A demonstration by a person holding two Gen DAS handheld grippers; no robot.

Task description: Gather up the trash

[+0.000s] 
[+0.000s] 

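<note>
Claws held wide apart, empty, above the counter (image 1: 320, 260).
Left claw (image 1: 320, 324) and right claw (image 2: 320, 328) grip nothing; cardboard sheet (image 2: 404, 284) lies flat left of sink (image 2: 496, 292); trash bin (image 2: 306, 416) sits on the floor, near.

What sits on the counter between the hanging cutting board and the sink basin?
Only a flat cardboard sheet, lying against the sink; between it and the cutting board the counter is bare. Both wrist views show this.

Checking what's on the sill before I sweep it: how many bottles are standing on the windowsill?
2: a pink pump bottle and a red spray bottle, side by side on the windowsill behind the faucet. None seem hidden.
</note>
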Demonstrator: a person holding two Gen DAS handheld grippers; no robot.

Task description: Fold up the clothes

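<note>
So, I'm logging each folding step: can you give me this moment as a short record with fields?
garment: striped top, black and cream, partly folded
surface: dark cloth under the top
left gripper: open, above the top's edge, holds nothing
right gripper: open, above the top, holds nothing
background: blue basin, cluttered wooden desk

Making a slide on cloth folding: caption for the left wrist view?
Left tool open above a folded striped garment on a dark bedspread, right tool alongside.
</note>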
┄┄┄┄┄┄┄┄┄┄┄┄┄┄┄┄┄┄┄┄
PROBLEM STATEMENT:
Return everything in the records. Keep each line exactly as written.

RESPONSE TO THIS TASK:
A demonstration by a person holding two Gen DAS handheld grippers; no robot.

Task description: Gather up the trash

[+0.000s] 
[+0.000s] 

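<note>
Claws held wide apart, empty, above the counter (image 1: 320, 260).
Left claw (image 1: 320, 324) and right claw (image 2: 320, 328) grip nothing; cardboard sheet (image 2: 404, 284) lies flat left of sink (image 2: 496, 292); trash bin (image 2: 306, 416) sits on the floor, near.

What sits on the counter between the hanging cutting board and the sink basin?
Only a flat cardboard sheet, lying against the sink; between it and the cutting board the counter is bare. Both wrist views show this.

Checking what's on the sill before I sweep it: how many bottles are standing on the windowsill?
2: a pink pump bottle and a red spray bottle, side by side on the windowsill behind the faucet. None seem hidden.
</note>
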Demonstrator: a person holding two Gen DAS handheld grippers; no robot.

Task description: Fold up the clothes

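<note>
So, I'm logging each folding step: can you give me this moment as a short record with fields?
garment: striped top, black and cream, partly folded
surface: dark cloth under the top
left gripper: open, above the top's edge, holds nothing
right gripper: open, above the top, holds nothing
background: blue basin, cluttered wooden desk

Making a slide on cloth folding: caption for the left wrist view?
Left tool open above a folded striped garment on a dark bedspread, right tool alongside.
</note>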

No part of the exercise remains unanswered.